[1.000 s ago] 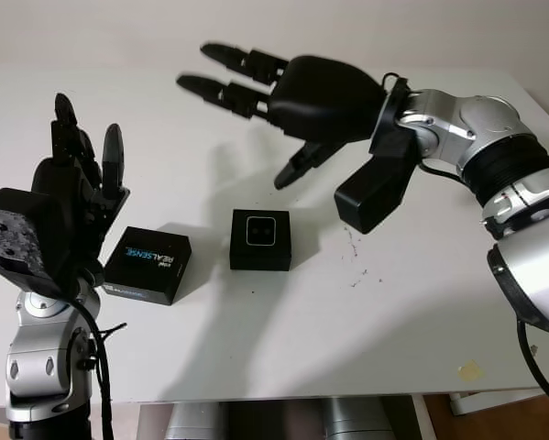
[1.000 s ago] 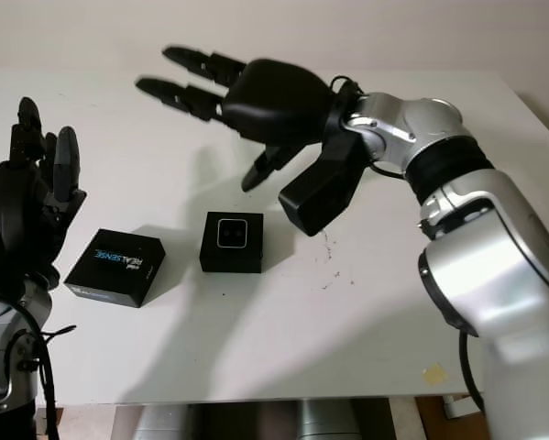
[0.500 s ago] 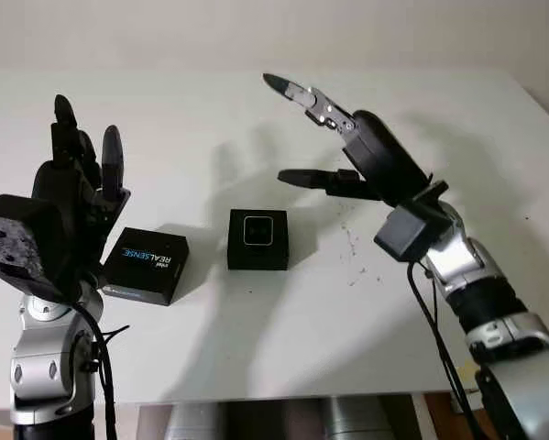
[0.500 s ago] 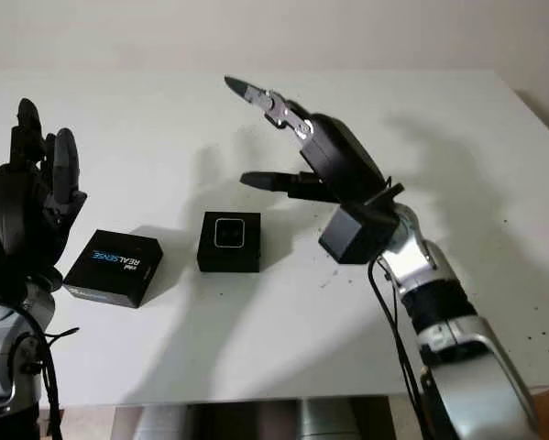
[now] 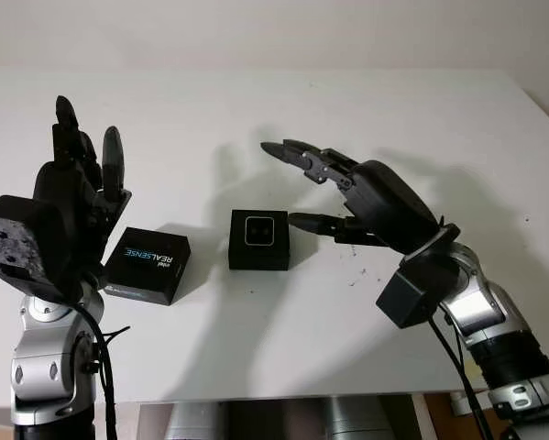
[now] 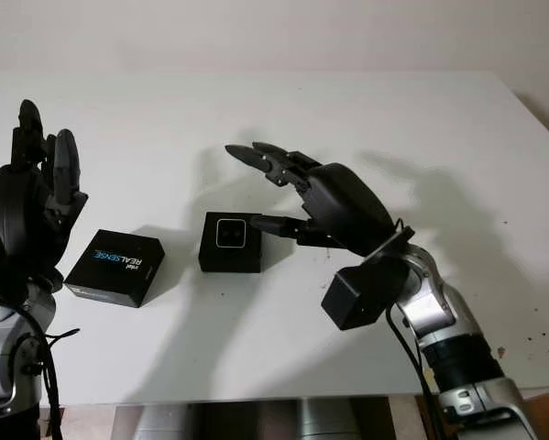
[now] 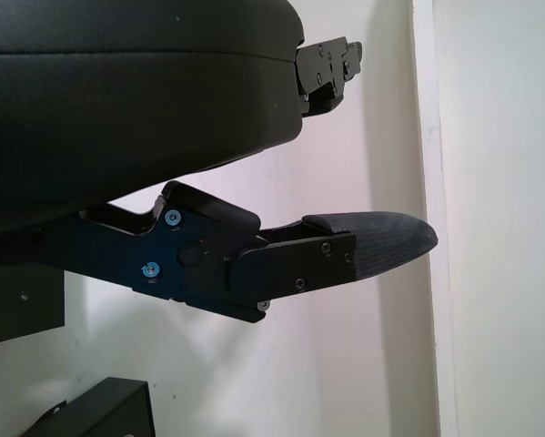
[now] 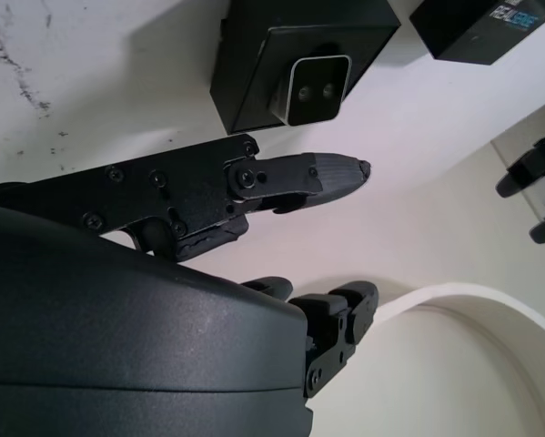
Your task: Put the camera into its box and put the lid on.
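A small black box (image 5: 259, 247) sits at the middle of the white table, and the silver-faced camera (image 5: 258, 230) lies inside it, lens up. Its black lid (image 5: 148, 265), printed REALSENSE, lies flat to the left of the box, apart from it. My right hand (image 5: 283, 183) is open, hovering just right of the box, thumb low beside the box's right wall and the other fingers above its far right corner. The right wrist view shows the camera (image 8: 318, 89) in the box and the lid (image 8: 477, 27) beyond. My left hand (image 5: 86, 137) is open, raised upright left of the lid.
Dark specks mark the table (image 5: 256, 348) right of the box, under my right hand. The table's front edge runs close below the box and lid. My right forearm crosses the near right part of the table.
My right arm has swung back and down; the hand has dropped from high over the table to just right of the box. The left hand, box and lid have not moved.
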Robot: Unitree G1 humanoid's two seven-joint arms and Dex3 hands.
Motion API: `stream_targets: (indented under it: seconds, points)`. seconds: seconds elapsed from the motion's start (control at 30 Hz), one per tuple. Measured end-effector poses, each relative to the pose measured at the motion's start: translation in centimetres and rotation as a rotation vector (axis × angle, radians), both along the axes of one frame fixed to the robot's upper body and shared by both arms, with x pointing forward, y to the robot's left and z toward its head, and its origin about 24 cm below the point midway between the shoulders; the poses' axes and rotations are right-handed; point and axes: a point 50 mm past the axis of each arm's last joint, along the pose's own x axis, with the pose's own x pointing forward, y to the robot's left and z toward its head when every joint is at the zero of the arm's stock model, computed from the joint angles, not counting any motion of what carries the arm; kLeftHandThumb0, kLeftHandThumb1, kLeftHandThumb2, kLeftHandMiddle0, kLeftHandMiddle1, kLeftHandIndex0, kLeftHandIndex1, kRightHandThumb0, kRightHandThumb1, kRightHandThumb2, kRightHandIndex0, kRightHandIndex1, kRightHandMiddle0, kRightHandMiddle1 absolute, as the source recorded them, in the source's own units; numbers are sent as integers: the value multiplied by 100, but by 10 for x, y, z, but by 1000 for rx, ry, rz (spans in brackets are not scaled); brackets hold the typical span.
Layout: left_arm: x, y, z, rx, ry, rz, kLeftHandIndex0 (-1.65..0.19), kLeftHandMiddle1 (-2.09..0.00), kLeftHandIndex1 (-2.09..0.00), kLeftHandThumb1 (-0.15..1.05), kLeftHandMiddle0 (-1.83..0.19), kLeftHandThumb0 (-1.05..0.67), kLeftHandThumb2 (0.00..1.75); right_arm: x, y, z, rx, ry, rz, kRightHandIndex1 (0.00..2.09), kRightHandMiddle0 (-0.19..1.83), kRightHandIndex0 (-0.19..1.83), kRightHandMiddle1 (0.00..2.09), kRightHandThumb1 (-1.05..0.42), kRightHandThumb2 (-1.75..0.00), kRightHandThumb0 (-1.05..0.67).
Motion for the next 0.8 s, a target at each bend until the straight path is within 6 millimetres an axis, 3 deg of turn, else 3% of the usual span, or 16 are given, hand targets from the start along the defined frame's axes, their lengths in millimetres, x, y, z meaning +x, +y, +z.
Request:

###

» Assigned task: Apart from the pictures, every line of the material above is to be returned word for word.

» Response box:
[1.000 s ago] 
[1.000 s ago] 
[0.500 s ago] 
[0.500 s ago] 
[now] 
[now] 
[now] 
[now] 
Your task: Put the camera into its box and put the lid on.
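A small black box (image 5: 259, 247) sits at the middle of the white table, and the silver-faced camera (image 5: 258, 230) lies inside it, lens up. Its black lid (image 5: 148, 265), printed REALSENSE, lies flat to the left of the box, apart from it. My right hand (image 5: 283, 183) is open, hovering just right of the box, thumb low beside the box's right wall and the other fingers above its far right corner. The right wrist view shows the camera (image 8: 318, 89) in the box and the lid (image 8: 477, 27) beyond. My left hand (image 5: 86, 137) is open, raised upright left of the lid.
Dark specks mark the table (image 5: 256, 348) right of the box, under my right hand. The table's front edge runs close below the box and lid. My right forearm crosses the near right part of the table.
My right arm has swung back and down; the hand has dropped from high over the table to just right of the box. The left hand, box and lid have not moved.
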Robot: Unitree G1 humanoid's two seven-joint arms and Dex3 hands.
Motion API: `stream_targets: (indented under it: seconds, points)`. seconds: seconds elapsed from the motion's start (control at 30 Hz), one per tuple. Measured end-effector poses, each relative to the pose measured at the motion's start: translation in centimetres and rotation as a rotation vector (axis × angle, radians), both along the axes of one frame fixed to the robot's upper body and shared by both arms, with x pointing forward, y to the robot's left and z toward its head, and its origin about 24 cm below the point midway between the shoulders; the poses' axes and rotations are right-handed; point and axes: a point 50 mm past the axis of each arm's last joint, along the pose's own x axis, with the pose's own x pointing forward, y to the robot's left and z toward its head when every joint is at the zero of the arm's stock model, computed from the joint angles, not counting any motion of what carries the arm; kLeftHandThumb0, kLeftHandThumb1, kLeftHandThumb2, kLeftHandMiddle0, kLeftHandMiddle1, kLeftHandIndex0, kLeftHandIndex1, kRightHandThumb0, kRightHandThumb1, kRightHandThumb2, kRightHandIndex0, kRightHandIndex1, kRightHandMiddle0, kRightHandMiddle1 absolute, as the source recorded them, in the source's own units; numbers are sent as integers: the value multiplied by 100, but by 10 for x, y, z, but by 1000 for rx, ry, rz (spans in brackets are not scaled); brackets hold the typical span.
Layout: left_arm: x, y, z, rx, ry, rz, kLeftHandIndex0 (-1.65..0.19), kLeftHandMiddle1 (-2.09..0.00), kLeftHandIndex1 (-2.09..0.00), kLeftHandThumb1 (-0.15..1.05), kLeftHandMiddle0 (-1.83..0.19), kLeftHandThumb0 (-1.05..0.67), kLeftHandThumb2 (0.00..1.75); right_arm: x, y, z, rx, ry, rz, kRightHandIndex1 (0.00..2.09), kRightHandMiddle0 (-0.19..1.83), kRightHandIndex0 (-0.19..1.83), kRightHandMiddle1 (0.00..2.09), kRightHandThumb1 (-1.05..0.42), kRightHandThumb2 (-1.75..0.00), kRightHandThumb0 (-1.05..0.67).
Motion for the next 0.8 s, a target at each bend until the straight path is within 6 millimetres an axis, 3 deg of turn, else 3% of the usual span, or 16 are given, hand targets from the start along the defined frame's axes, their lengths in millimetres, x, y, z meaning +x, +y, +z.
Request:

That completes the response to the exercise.